Everything else (the textures, stencil testing, etc.) is the
same. A
collisions occurs if any pixel has a stencil buffer = n, thus indicated
some part of a triangle, and in turn a virtual object, is within the visual
hull.
If the triangle is projected ‘on edge’ during volume-querying, the
sampling of the triangle surface during scan-conversion will be sparse, and
collision points could be missed. No one
viewpoint will be optimal for all triangles.
Thus, each triangle is volume-queried in its own viewport, such
that the triangle’s projection maximally fills the viewport.
After all the triangles are volume-queried,
the frame buffer is read back.
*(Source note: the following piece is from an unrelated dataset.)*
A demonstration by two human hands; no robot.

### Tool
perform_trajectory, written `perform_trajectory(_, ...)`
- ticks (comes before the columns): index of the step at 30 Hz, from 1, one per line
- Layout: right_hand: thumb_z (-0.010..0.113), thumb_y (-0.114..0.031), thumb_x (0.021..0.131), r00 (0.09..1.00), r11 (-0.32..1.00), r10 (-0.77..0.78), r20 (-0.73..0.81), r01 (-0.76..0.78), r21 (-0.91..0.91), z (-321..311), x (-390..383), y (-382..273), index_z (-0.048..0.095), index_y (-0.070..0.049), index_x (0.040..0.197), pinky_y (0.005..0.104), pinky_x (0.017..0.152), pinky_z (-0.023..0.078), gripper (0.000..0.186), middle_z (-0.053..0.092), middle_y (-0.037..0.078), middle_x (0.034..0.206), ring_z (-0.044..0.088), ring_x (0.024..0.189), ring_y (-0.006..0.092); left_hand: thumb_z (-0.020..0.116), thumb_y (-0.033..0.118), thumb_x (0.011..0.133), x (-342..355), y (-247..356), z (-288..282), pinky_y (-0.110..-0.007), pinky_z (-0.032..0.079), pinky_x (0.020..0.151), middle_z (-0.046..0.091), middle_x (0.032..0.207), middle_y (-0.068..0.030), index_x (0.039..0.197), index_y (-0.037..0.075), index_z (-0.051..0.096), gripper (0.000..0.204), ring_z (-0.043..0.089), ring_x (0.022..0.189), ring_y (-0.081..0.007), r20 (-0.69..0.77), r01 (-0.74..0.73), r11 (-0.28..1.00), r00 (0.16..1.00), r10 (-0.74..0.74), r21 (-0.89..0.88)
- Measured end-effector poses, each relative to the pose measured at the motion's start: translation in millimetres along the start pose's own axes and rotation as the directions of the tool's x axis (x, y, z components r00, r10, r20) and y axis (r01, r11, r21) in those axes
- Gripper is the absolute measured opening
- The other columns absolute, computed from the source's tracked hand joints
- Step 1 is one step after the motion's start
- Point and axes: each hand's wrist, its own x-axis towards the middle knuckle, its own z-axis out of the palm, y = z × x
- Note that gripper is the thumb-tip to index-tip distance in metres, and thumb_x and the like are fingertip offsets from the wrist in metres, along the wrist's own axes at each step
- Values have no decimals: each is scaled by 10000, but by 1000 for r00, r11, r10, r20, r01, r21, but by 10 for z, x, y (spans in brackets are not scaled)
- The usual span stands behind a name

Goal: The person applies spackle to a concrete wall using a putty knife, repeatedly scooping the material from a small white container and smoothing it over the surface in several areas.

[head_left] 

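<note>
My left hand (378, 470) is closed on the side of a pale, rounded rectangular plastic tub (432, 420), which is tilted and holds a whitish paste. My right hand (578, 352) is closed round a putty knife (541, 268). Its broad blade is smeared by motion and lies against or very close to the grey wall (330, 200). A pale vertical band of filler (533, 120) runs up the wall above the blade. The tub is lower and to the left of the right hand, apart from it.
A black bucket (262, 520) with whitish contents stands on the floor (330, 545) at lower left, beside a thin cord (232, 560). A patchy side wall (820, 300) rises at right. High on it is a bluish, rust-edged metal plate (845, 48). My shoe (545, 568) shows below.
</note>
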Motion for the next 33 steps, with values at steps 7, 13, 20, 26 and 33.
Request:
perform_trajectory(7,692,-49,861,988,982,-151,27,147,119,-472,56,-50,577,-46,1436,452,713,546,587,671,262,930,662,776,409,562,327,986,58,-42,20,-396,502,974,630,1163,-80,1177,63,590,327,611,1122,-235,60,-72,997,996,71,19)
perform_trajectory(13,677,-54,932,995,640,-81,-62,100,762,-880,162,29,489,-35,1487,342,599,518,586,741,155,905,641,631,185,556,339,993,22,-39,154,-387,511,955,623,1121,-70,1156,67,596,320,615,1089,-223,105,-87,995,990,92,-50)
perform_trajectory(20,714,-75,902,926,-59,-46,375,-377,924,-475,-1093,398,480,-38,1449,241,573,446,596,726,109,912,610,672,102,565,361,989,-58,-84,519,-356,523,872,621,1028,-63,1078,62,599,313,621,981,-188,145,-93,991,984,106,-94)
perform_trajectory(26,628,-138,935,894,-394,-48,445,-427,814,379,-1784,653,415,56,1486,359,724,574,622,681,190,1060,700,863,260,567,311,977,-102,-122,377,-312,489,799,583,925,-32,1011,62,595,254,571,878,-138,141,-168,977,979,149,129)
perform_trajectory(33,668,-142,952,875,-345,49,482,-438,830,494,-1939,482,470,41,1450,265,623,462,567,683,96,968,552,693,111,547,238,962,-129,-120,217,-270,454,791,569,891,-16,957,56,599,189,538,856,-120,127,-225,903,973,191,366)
The
collision pixels (stencil buffer value = n) are unprojecting from screen
space coordinates (u, v, depth) to world space coordinates (x, y, z) to produce
the 3-D coordinates of a collision point.
These 3-D points form a set of collision
points, CPi, for
that virtual object. As an
optimization, collision detection is first done with virtual object bounding
boxes, and if there are collisions, on a per-triangle test is done.
How a
simulation utilizes this information is application- and even
object-dependent. This division of labor
is similar to current collision detection algorithms [8]. We provide
tools to move the virtual object out of collision with the real object.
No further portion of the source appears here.